Quand je pense que N. n'aime pas les floraisons jaunes. C'est pour moi incompréhensible.Le mimosa est sans aucun doute mon arbre préféré. J'aime son parfum, j'aime son feuillage et ses petits soleils d'or qui annoncent la venue du printemps.

Le chemin rebours est plus laborieux. Je monte la petite côte comme un petit vieux. Le souffle est court et les jambes un peu molles.
Je n'ai toujours pas faim et ça me tranquilise. La fatigue on l'apaise en se reposant, la faim, forcément en mangeant.Alors j'ai pris le parti de boire beaucoup.

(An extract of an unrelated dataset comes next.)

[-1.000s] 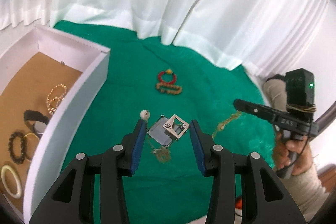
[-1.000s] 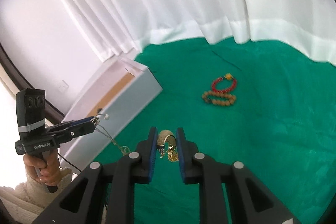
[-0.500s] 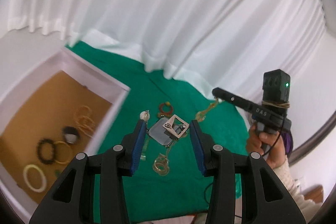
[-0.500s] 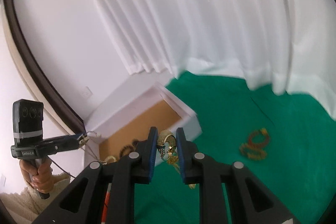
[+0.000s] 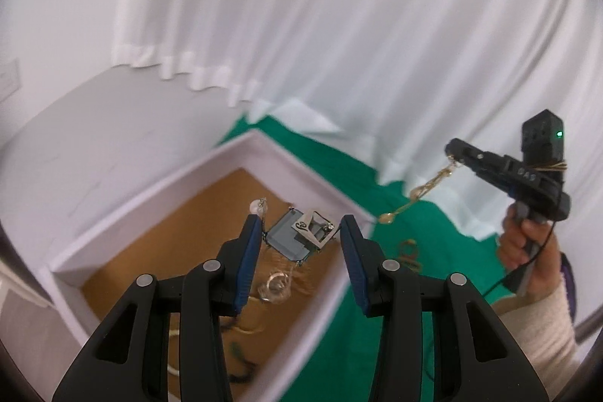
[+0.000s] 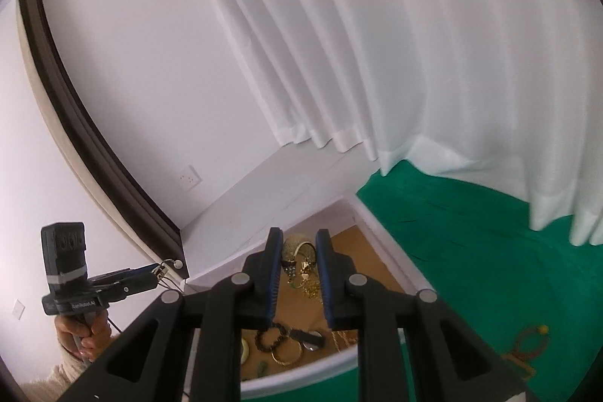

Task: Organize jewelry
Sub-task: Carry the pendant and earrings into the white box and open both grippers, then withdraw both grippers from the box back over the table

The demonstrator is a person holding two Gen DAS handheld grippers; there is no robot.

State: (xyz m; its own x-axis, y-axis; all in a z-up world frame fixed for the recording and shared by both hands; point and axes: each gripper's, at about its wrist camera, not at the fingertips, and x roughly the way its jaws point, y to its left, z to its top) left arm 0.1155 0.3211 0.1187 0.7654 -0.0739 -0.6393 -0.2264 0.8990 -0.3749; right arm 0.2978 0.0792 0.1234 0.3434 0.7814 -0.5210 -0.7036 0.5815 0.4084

L'an passé, à peu près à la même heure, voici ce que j'écrivais:

L'heure du repas approche. C'est drôle, je n'ai aucune sensation de faim. A peine si la bouche est pâteuse et l'énergie un peu entamée. Mais rien à voir avec cette lointaine première fois où le quatrième jour de jeûne, je marchais dans le village à la vitesse d'un vieillard. Je bénéficie sans doute de l'expérience qui me permet de prendre un peu de distance avec les quelques montées d'angoisse - le mot est fort- qui ne manquent pas d'advenir.